**Exercise**
Beneath this instruction is a block of data; output from it exactly the lines that run from the one containing "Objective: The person" through the one containing "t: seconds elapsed", inclusive.

**Stored dataset items**
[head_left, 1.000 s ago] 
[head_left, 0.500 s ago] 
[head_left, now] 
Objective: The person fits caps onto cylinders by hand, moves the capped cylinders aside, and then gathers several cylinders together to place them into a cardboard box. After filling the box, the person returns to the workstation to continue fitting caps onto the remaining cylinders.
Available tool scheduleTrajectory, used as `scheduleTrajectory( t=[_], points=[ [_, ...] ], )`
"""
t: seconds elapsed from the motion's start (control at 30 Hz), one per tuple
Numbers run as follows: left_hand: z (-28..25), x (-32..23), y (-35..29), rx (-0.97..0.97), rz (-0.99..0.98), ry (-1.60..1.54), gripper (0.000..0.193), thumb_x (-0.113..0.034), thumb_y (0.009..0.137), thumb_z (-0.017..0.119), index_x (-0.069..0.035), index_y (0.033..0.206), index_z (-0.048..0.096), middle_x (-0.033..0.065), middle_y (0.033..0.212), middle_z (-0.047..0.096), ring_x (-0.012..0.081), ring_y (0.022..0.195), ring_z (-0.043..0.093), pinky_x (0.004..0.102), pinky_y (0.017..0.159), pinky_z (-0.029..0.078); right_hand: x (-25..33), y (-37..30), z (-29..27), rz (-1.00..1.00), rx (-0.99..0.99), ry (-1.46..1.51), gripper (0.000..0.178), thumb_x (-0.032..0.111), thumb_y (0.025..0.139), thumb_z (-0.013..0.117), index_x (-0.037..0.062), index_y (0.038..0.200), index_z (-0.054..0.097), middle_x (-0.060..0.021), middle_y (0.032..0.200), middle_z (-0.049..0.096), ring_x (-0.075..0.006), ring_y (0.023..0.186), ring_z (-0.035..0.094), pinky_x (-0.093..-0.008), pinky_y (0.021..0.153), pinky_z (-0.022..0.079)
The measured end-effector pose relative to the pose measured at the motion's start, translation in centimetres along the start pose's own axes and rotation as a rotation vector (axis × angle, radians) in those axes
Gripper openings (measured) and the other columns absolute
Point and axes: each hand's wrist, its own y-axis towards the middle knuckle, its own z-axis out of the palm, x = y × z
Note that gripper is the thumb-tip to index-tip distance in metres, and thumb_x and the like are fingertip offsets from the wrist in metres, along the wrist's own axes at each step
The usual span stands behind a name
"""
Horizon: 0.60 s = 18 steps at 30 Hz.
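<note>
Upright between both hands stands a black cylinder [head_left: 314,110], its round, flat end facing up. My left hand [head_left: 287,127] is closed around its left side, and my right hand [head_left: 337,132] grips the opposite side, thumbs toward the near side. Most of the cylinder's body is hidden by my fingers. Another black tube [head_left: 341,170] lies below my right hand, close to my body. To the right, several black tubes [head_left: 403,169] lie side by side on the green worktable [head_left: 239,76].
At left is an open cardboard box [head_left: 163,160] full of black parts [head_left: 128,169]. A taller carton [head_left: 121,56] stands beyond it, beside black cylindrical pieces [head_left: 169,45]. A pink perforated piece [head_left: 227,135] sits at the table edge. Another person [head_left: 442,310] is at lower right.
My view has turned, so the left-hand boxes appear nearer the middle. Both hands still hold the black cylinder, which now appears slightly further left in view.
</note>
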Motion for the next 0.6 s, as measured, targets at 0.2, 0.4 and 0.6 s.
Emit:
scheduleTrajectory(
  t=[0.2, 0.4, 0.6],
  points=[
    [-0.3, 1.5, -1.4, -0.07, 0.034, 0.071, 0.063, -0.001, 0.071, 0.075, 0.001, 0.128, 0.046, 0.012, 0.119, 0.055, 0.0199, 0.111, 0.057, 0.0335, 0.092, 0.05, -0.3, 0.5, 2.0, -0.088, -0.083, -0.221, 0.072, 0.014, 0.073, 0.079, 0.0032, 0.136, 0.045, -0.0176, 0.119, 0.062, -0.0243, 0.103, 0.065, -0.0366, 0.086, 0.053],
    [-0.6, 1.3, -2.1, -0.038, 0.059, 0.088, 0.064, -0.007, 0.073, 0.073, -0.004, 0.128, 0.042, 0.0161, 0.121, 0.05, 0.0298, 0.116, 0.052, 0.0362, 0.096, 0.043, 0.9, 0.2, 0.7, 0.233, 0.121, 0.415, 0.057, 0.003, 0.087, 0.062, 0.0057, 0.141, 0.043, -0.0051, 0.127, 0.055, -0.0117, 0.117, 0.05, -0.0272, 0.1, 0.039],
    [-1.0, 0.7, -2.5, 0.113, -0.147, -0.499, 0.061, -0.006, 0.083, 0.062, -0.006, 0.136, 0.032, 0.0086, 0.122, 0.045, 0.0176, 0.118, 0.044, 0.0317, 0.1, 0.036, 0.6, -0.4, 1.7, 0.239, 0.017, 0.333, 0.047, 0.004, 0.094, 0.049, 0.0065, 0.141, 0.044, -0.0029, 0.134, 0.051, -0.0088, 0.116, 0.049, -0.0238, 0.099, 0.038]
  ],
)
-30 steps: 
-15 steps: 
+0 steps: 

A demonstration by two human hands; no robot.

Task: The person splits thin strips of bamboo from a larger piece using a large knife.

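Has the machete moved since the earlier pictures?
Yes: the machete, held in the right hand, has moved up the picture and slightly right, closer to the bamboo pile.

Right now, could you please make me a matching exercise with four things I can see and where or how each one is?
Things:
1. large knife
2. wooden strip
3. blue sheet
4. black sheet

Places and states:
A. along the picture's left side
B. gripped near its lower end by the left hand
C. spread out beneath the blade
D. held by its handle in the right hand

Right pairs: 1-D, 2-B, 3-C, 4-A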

**Your solution**
Objective: The person fits caps onto cylinders by hand, moves the capped cylinders aside, and then gathers several cylinders together to place them into a cardboard box. After filling the box, the person returns to the workstation to continue fitting caps onto the remaining cylinders.
Available tool scheduleTrajectory, used as `scheduleTrajectory( t=[_], points=[ [_, ...] ], )`
"""
t: seconds elapsed from the motion's start (control at 30 Hz), one per tuple

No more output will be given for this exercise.